■ ABOUT THIS EXERCISE
Only the stretch below from the line holding "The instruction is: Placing" through the line holding "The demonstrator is" should be restated, word for word and with both ends included; pictures stay out.

Saved entries
=== Section Start ===

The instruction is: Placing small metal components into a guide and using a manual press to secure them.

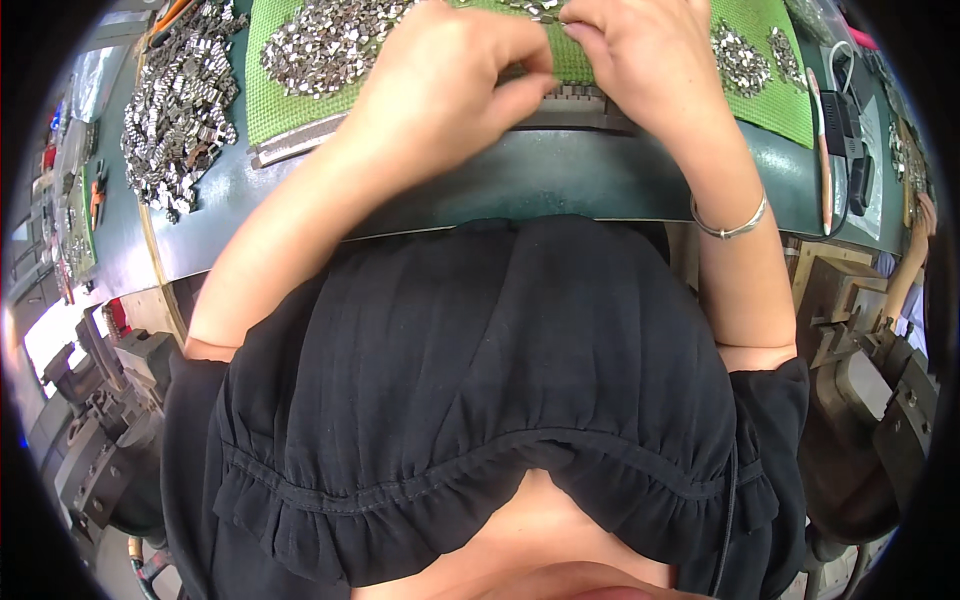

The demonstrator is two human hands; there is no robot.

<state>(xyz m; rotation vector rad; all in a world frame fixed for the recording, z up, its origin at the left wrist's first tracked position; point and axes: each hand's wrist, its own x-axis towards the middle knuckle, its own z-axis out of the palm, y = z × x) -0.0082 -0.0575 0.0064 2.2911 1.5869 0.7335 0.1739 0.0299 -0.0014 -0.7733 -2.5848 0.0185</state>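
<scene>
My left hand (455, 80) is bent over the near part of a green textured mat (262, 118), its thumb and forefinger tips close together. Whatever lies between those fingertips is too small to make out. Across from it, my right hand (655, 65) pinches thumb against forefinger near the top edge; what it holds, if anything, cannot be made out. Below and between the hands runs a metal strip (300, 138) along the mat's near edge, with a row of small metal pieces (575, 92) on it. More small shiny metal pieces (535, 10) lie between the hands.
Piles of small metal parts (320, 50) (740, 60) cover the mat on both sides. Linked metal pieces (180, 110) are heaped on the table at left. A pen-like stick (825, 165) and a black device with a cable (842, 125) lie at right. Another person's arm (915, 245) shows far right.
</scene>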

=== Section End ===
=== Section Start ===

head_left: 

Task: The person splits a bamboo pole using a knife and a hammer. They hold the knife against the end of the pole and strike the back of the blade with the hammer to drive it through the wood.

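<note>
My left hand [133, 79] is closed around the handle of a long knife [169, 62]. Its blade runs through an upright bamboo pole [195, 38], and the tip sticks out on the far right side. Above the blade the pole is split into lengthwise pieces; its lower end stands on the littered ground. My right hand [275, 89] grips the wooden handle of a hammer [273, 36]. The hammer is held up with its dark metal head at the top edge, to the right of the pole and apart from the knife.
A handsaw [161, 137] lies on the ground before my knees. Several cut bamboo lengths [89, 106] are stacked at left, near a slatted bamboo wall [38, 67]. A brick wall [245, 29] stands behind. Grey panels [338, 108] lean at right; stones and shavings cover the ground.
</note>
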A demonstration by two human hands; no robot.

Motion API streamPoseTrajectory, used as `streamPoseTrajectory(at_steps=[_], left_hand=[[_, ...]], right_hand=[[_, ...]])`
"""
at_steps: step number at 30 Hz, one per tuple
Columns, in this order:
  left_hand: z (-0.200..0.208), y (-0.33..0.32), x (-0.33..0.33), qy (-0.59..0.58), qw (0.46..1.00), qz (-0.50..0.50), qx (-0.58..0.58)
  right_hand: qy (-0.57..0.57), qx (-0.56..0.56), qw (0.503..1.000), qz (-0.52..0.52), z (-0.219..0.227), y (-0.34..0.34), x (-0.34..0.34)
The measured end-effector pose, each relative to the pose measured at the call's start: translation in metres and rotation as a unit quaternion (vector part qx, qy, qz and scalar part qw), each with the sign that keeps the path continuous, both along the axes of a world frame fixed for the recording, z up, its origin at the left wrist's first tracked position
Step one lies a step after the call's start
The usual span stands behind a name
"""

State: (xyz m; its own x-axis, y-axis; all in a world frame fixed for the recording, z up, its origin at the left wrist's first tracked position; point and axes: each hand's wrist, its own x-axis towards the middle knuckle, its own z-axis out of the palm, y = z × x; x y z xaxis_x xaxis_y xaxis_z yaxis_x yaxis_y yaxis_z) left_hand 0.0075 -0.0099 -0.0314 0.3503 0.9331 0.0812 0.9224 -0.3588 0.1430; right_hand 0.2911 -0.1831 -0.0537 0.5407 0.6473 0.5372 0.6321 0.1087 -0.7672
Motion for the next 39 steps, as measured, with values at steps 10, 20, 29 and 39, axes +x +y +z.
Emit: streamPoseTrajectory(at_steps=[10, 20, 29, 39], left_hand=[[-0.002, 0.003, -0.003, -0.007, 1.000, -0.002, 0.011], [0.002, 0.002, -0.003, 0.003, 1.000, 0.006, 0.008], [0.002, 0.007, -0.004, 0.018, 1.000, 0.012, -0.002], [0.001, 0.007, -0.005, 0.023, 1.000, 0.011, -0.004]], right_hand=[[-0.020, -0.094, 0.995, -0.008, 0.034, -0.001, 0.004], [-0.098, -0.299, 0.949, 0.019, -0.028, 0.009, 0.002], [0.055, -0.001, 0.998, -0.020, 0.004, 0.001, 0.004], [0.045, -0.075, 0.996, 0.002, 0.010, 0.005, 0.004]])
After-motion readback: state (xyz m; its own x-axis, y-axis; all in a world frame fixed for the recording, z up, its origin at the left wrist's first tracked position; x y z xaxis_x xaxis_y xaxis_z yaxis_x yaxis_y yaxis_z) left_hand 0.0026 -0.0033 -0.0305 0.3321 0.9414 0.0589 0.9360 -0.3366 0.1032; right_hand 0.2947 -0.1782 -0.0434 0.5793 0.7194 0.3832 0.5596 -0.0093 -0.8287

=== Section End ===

■ TASK RESPONSE
The instruction is: Placing small metal components into a guide and using a manual press to secure them.


The demonstrator is two human hands; there is no robot.

The requested output is now complete.